Directions
Please retype the data below in full.

══════

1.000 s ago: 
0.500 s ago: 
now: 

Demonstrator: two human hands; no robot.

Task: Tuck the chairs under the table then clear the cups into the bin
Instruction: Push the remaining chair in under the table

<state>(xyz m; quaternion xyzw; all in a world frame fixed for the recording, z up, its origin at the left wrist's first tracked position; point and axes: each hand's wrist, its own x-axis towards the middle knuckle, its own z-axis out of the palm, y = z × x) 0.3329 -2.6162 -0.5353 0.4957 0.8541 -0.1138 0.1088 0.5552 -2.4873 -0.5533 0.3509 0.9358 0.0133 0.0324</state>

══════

Output below
1.000 s ago: 
0.500 s ago: 
now: 

Demonstrator: two human hands; no robot.

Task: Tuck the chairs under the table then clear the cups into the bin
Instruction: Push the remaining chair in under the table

<state>(xyz m; quaternion xyzw; all in a world frame fixed for the recording, z up, its origin at the left wrist's first tracked position; point and axes: each hand's wrist, its own x-axis towards the middle knuckle, its own z-axis out of the palm, y = z × x) 0.3329 -2.6162 -0.5353 0.4957 0.8541 -0.1138 0.1088 0.5552 -2.4873 -0.5533 0.3509 0.9358 0.0133 0.0324</state>

Work on this exercise has been completed.